Find which does not require your mind power
Figure out what automated techs can do for you
Test it on small scale and expand
Aerial Robotics
How can we design nimble micro aerial vehicles that can function independently in crowded indoor and outdoor environments? You’ll learn about flight mechanics and the construction of quadrotor flying robots, as well as how to create dynamic models, derive controllers, and synthesise planners for use in three-dimensional settings via aerial robotics. You’ll learn about the difficulties of locating and moving in complicated, three-dimensional settings utilising noisy sensors. Finally, you will get insight into the rapidly-growing drone business by viewing real-world examples of potential uses and problems with the help of aerial robotics.
Computational Motion Planning
A mechanism capable of exerting pressures and torques on the environment, a sensory system for perceiving the world, and a decision and control system that modifies the robot’s behaviour to accomplish the intended goals are common components of robotic systems. In this course, we’ll look at how a robot determines what to do to fulfil its objectives. This issue is known as Motion Planning, and it has been formulated in a variety of ways to simulate diverse scenarios. You’ll learn about graph-based techniques, randomised planners, and artificial potential fields, which are some of the most prevalent approaches to solving this problem.
Mobility for Robotics
In an unstructured environment, how can robots use their motors and sensors to move around? You’ll learn how to create robot bodies and behaviours that use limbs and other appendages to apply physical forces to provide dependable mobility in a complex and dynamic environment. We propose a method for assembling basic dynamical abstractions that automates the creation of complex sensory programmes in part. Mobility in animals and robotics, kinematics and dynamics of legged devices, and design of dynamical behaviour via energy landscapes are just a few of the subjects that will be discussed.
Perception in Robotics
How do robots understand the surroundings and their own actions in order to navigate and manipulate objects? In this session, we’ll look at how pictures and videos captured by robot cameras are converted into features and optical flow representations. We can then extract 3D information about where the camera is and which direction the robot travels using such 2D representations. You’ll learn how 3D posing of things may help you comprehend objects more easily, and how visual odometry and landmark-based localization can help you navigate.
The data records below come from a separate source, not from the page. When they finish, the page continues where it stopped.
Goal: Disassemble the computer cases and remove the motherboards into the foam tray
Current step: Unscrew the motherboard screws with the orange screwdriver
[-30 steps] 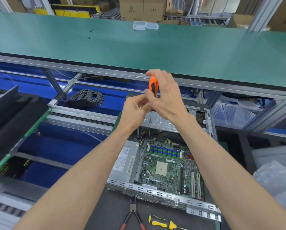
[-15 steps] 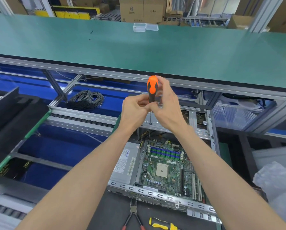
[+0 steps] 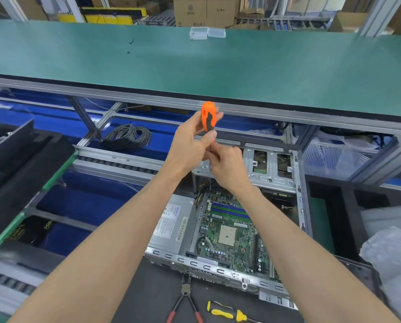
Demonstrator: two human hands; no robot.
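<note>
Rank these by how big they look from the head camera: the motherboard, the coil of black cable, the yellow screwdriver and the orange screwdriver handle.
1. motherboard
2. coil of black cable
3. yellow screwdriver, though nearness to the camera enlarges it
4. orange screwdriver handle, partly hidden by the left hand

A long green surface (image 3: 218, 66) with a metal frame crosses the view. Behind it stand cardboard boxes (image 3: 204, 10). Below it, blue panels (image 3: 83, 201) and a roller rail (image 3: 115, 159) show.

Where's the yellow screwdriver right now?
The yellow screwdriver lies at the bottom centre of the head view, on the dark mat just in front of the open computer case, right of the red-handled pliers.
</note>
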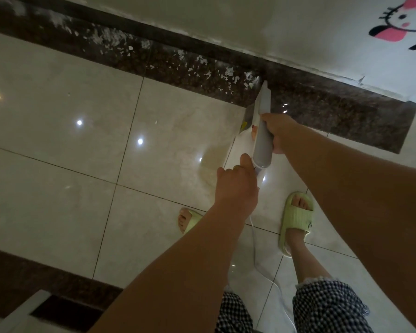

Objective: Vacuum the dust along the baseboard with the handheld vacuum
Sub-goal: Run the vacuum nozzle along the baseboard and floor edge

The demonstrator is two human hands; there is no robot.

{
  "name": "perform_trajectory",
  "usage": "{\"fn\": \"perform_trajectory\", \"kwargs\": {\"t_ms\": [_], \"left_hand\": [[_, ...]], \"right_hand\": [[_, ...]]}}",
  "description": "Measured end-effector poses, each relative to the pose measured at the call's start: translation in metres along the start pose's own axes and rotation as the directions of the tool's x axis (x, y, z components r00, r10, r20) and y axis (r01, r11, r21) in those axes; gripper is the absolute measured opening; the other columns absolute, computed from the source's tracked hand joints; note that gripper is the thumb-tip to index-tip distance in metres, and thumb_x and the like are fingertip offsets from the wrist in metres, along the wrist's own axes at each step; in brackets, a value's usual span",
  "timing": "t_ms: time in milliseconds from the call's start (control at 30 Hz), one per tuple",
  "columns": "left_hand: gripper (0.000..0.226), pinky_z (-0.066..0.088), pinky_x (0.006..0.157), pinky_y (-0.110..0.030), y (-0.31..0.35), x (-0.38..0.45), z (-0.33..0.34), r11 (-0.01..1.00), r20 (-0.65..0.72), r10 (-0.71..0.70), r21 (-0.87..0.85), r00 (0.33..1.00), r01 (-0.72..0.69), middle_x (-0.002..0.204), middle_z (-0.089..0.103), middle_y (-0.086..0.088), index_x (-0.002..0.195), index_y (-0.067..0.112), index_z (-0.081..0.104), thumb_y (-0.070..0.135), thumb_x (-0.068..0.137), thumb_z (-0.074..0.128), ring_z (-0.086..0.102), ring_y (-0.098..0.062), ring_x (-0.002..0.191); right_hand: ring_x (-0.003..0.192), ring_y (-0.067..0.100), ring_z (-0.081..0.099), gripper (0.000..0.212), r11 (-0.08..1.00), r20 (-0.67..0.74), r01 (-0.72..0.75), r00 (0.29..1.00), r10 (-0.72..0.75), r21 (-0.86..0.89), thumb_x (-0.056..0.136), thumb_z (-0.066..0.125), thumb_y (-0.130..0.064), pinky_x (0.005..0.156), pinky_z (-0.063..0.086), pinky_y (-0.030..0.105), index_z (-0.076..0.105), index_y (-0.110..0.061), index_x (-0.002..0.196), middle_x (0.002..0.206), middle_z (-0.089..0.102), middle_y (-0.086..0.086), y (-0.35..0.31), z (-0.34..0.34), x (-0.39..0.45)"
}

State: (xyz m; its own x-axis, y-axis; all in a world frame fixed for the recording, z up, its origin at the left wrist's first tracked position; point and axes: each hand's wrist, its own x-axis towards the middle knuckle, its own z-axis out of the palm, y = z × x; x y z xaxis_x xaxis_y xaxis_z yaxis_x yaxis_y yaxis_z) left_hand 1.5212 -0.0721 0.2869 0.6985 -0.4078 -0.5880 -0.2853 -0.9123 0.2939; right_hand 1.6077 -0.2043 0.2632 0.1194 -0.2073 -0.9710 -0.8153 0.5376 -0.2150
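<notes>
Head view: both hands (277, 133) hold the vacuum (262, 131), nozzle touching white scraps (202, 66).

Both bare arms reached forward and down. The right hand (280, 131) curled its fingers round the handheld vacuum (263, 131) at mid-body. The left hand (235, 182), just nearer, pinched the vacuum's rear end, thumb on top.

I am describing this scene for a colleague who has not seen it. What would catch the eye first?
First, the white paper-like scraps scattered along the dark speckled stone baseboard strip, upper left. Next, the grey-and-white handheld vacuum at centre: the right hand grips its body, the left hand holds its rear end. A pink cartoon cat sticker marks the wall, top right.
</notes>
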Motion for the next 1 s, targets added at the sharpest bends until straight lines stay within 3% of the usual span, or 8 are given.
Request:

Pursuing Estimations and Learning via Robotics
From noisy sensor data in time, how can robots identify their state and the characteristics of their surroundings? This session will teach you how to train robots to consider uncertainty while estimating and learning from a dynamic and changing environment. Probabilistic generative models, Bayesian filtering for localization, and mapping will be among the topics discussed.
Robots will eliminate 6% of all employment in the United States by 2021, according to a Forrester research. McKinsey’s prediction is much more ambitious: by 2030, one-third of all American employment may be automated.